LITTLE GREEN CARS Doug Fir, 4/9

WEDNESDAY 4/3

NICK JAINA, PAPER BIRD, PONY VILLAGE
(Doug Fir, 830 E Burnside) Read our article on Nick Jaina.

WILD ONES, ASH REITER, STEPKID
(Holocene, 1001 SE Morrison) Ash Reiter's melodies go a long way in the world of golden-pop sounds. Her gentle vocals are immediately compelling and distinct, with an aggressive punch thrown in here and there. Part of her charm is the unabashedly playful nature of her music; it is lighthearted and sincere, and it urges an audience to shake their hips a little. Wild Ones takes the stage next, with another jaw-dropping female lead. Danielle Sullivan's sharp and delicate vocals are mesmerizing and melodic. Their new single, "Golden Twin," is a fine example of the band's growing ability to write lucid, pretty pop songs. RACHEL MILBAUER

GRAMMIES, NICK MILLEVOI, DESERT OF HIATUS, U SCO
(Habesha, 801 NE Broadway) U Sco is an anomaly. They are sort of like those lizards born without legs in the sense that they're a manifestation of an evolutionary path whose reason might not be totally apparent.

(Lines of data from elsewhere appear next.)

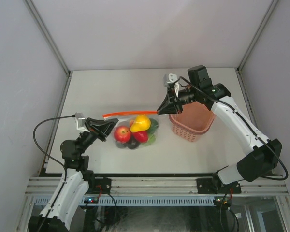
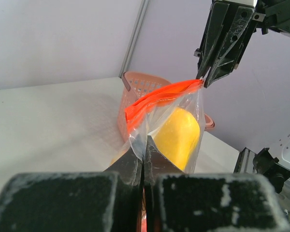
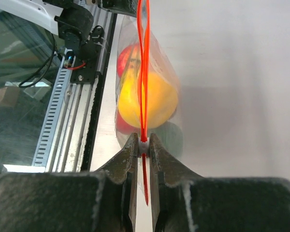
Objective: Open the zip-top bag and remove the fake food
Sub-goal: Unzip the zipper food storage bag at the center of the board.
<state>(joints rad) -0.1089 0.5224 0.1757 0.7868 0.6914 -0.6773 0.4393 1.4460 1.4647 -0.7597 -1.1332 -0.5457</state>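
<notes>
Beside basket (image 1: 189,129) — zip-top bag (image 1: 135,128), clear, crinkled, taut

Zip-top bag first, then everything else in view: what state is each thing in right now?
zip-top bag, held up between both grippers, zip strip on top, not visibly pulled wide open
fake food, inside the bag, none out
pink basket, upright, nothing seen inside
left gripper, shut on the bag's clear plastic
right gripper, shut on the zip strip's end
</notes>
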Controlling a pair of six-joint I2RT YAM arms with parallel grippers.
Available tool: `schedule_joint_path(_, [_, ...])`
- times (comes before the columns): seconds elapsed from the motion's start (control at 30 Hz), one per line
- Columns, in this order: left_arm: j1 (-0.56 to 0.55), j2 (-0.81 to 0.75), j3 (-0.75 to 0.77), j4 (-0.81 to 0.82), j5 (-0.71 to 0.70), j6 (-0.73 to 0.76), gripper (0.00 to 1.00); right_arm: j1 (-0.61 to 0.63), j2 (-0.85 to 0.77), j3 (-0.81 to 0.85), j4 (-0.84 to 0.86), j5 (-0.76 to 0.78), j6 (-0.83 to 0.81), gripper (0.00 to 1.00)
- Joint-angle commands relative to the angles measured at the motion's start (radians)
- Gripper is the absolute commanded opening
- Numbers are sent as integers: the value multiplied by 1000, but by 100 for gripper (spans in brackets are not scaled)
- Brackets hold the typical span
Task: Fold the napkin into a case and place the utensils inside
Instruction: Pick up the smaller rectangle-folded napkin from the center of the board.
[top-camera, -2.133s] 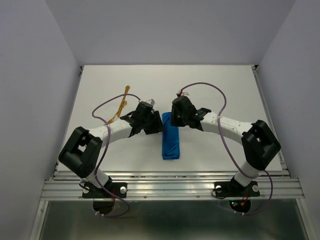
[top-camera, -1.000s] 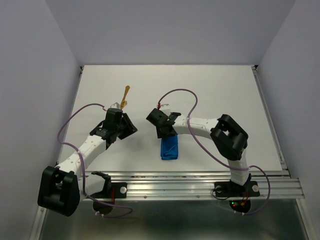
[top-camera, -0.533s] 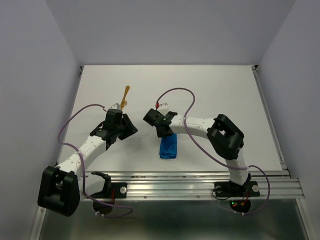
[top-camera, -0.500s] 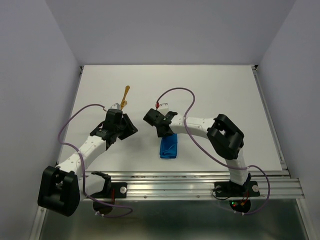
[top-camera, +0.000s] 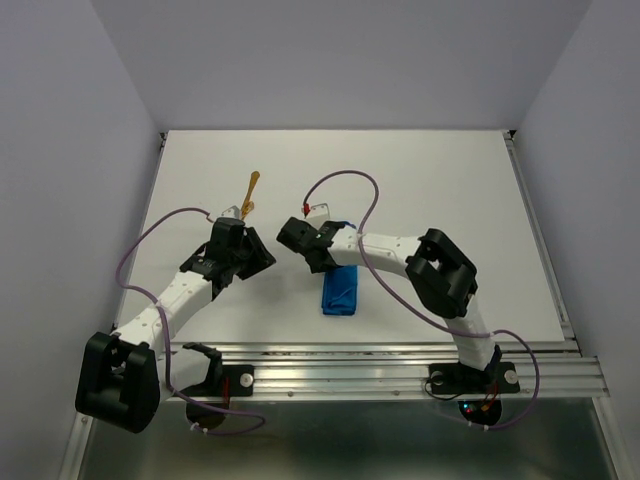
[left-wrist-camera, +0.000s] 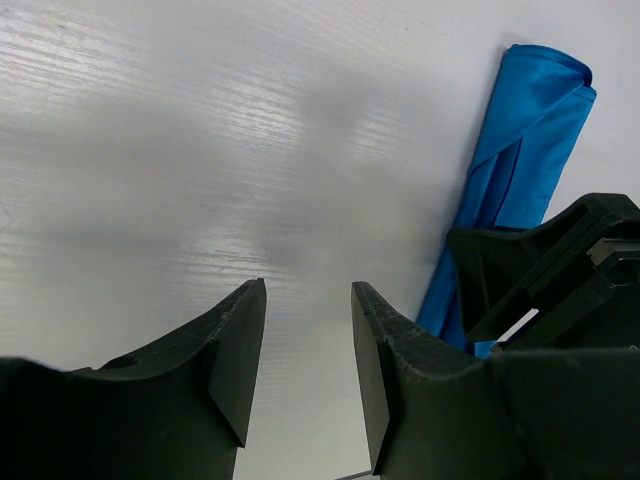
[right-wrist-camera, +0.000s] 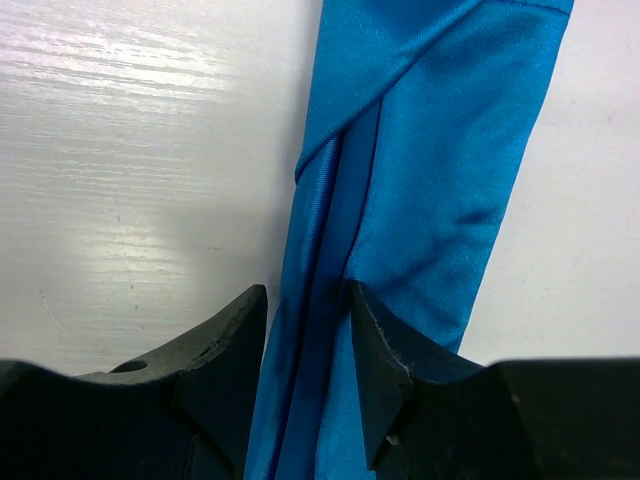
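The narrow bright blue folded cloth napkin (top-camera: 339, 290) lay on the worktop (top-camera: 430, 190), and I took the case for finished. My right claw (right-wrist-camera: 307, 300) stood apart astride its left fold. My left claw (left-wrist-camera: 308, 290) was apart and empty nearby. Next, I judged, I should fetch the slim golden-orange utensils (top-camera: 252, 187).

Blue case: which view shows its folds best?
Right wrist: the case fills the frame, its overlapping folds clear. Left wrist shows one end, the rest hidden; top external shows it small, partly covered.
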Motion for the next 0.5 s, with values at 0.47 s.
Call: schedule_joint_path(0.47, [4,-20,-7,22,7,25,51,20,52,8,-8,34,17,19])
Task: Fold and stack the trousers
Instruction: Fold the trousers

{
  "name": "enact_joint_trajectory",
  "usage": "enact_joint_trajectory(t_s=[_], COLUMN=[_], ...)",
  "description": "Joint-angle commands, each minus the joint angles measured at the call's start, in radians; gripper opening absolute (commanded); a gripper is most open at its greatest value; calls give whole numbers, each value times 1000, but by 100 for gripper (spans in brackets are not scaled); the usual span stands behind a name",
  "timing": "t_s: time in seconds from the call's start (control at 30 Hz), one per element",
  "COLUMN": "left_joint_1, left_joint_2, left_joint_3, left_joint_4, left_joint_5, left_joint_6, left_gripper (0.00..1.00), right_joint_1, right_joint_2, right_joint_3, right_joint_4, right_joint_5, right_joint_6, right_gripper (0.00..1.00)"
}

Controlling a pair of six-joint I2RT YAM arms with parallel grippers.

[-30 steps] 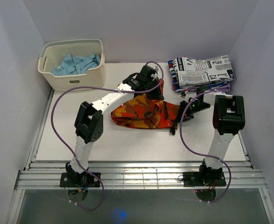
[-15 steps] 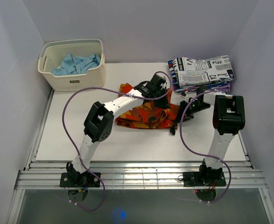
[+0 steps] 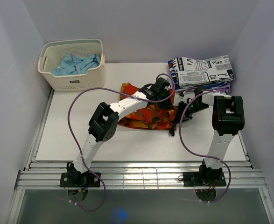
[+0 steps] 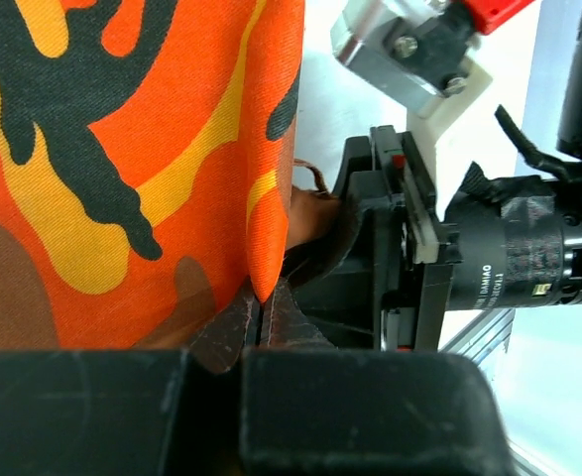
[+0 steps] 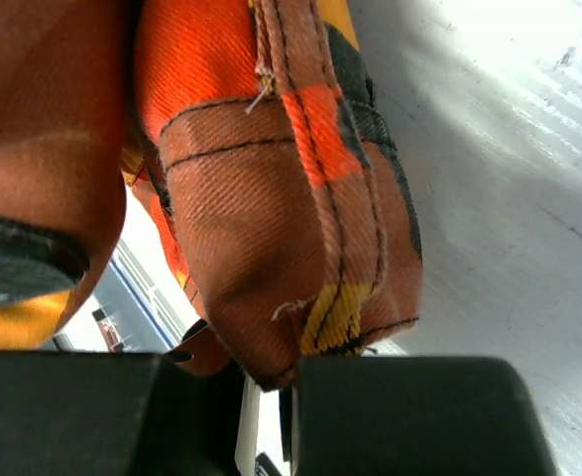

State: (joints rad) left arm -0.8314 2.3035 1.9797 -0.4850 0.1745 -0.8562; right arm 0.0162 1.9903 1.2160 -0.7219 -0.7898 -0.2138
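Note:
The orange camouflage trousers (image 3: 144, 114) lie partly folded in the middle of the white table. My left gripper (image 3: 167, 99) is shut on a fold of the trousers (image 4: 132, 149) and holds it over their right end, close to the right gripper. My right gripper (image 3: 179, 113) is shut on the trousers' hem (image 5: 291, 198) at their right edge. A stack of folded trousers with a black-and-white print on top (image 3: 202, 71) sits at the back right.
A cream basket (image 3: 73, 81) with blue cloth (image 3: 76, 63) stands at the back left. The right arm's wrist camera body (image 4: 509, 258) is right in front of the left gripper. Walls close in both sides.
My left gripper has carried the trousers' fold from the back middle rightwards to the right gripper. The trousers now lie narrower and doubled over. The right arm has not moved.

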Motion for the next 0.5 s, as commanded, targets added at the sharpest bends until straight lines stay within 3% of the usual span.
enact_joint_trajectory(t_s=[0.0,0.37,0.47], left_joint_1=[-29,-41,-41], left_joint_2=[-24,-38,-33], left_joint_3=[36,-100,-113], left_joint_4=[71,105,109], left_joint_5=[7,-1,2], left_joint_6=[-23,-53,-63], left_gripper=[0,0,9], right_joint_1=[13,14,13], right_joint_2=[-39,-42,-44], right_joint_3=[-7,-1,10], right_joint_4=[-1,-1,-8], right_joint_5=[-45,-29,-29], right_joint_6=[-4,2,5], right_gripper=[8,8,8])
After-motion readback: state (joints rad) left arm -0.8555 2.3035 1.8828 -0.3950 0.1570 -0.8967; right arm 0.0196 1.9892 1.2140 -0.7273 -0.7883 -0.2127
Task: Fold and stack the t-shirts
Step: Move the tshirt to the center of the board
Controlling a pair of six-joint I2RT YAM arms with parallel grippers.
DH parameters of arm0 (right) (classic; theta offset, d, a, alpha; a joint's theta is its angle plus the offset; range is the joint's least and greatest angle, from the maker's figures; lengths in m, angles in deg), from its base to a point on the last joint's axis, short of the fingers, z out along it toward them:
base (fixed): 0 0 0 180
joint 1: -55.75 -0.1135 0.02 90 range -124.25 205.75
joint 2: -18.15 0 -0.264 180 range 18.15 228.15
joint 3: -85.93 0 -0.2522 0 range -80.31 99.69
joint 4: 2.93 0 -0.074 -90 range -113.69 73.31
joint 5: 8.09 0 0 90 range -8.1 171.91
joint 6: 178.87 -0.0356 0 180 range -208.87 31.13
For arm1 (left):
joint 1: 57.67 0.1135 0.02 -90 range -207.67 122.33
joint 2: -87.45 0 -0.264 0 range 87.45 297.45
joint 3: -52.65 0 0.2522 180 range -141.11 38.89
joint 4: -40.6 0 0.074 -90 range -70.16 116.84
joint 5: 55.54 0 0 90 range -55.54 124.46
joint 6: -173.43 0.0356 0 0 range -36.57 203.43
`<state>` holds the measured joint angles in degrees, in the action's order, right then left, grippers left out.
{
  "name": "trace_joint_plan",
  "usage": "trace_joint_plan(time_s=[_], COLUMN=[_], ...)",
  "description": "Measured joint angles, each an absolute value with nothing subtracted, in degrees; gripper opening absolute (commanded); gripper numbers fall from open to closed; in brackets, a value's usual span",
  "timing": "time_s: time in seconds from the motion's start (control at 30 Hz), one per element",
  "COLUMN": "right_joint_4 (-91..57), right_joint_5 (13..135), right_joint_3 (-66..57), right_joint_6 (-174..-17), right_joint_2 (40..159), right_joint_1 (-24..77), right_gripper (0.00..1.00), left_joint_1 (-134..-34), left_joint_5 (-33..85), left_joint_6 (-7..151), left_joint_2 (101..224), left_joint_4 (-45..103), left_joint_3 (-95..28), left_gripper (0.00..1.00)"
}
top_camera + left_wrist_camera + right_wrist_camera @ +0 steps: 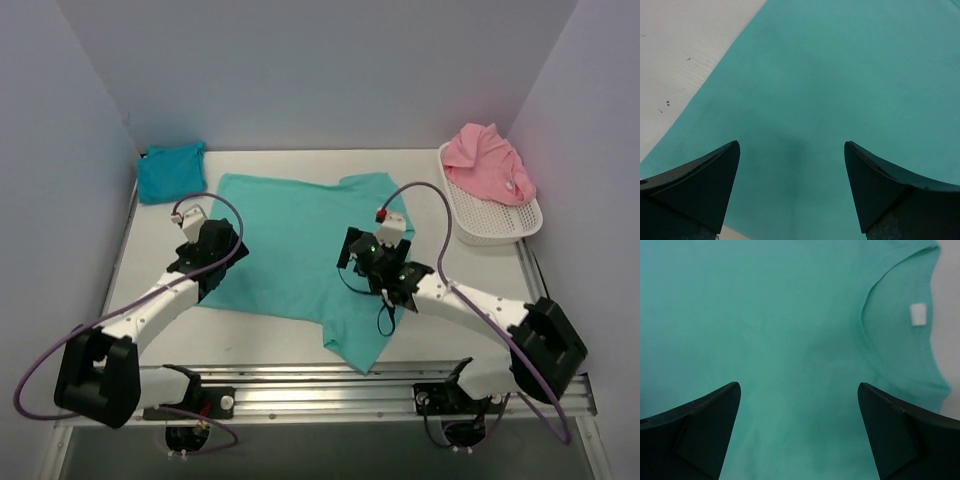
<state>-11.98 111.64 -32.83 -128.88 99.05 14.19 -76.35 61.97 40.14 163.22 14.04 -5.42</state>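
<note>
Sea-green t-shirt [290,240] lies flat, long axis crosswise. Collar [900,315] lies under right gripper [799,390], hem [715,92] under left gripper [791,150] — both spread wide, empty.

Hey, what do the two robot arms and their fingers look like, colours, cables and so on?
The left arm and right arm both have white links, black joints and black bases. A purple cable loops along each. The fingers are dark, wedge-shaped and taper to blunt tips. The right wrist shows a red plug and small green lights.
</note>
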Motion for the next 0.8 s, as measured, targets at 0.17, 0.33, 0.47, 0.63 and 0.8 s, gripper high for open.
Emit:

The members are definitely insane (and potentially cybernetic). This music consistently moves me and occasionally makes me feel uncomfortable. It pushes all the right buttons, including the ones I never knew existed. While aesthetically U Sco have a lot in common with post-hardcore groups such as Drive Like Jehu and !-era Dismemberment Plan, they're more reminiscent of British prog giants like Gong and King Crimson, and that's a really good thing. U Sco succeed because they seem entirely unconscious of (or at least indifferent to) the status quo, but they're also far from uncool; they merely exist apart from these parameters. U Sco is what the Mars Volta fantasizes about being when it looks at itself in the mirror. MORGAN TROPER

CRIMINAL CODE, BIG EYES, ARCTIC FLOWERS, FREEDOM CLUB
(The Know, 2026 NE Alberta) Big Eyes came to Seattle by way of the East Coast and they deliver fast and fun pop rock with a fantastic Fastbacks vibe. Singer Kate Eldridge's vocals are upbeat and bratty—and lots of fun to sing along to. And speaking of the Fastbacks, Big Eyes' "Back from the Moon" makes a cute second chapter to the Fastbacks' "Gone to the Moon." Seriously! Listen to them back to back—a song about blasting off, then a song about waiting for someone to come back. It's so perfect that I might not believe it wasn't done intentionally. MEGAN SELING

THURSDAY 4/4

THE WE SHARED MILK, AAN, YOURS
(Doug Fir, 830 E Burnside) For a snapshot of explosive civic-mindedness, look no further than this lineup for Portland's best of-the-moment indie rockers. They have learned the secret: play whatever you like, challenge listeners all you want, but do it with friends—especially important when your music defies categorization, when it sounds like nothing any audience has ever heard. The We Shared Milk famously recorded their glam-garage History of Voyager & Legend Tripping with 10 different local bands. Nepotism isn't enough, obviously, and their eyebrow-singeing live shows have become the stuff of legend. Aan's "Mystery Life" 7-inch is an exercise in the bizarrely accessible, drawing you in with warm, beautiful vocals and wrapping you up in totally unfamiliar psychedelic fuzz. And lastly, Yours specializes in obliterating genres, with songs ranging from discordant slushes of noise to pop confections whose gorgeous guitar hooks stir you to your bones. REBECCA WILSON

FRIDAY 4/5

UNKNOWN MORTAL ORCHESTRA, WAMPIRE
(Aladdin Theater, 3017 SE Milwaukie) See My, What a Busy Week!, and read our article on UMO.

LOW, THALIA ZEDEK
(Mississippi Studios, 3939 N Mississippi) Low is going on two decades now. The years have flown by for many of us, but it's been a sllooooowww ride for this band from Duluth, Minnesota. Low's association with bands like Codeine and Galaxy 500 earned them the "slowcore" tag from critics, one the band itself doesn't particularly care for. With a few exceptions (and producers), they've never veered too far from that sound. The band's latest, The Invisible Way, was produced by Jeff Tweedy, which makes perfect sense. Like Wilco, it's lush, gorgeous, slow, and inoffensive. Opening is Thalia Zedek, who's also been known to be a little mopey. But her excellent new record Via is noisy in all the right places, and will definitely make you feel good. MARK LORE

SATURDAY 4/6

LADY SINGS THE BLUES: A TRIBUTE TO BILLIE HOLIDAY
(Alberta Rose Theatre, 3000 NE Alberta) See My, What a Busy Week!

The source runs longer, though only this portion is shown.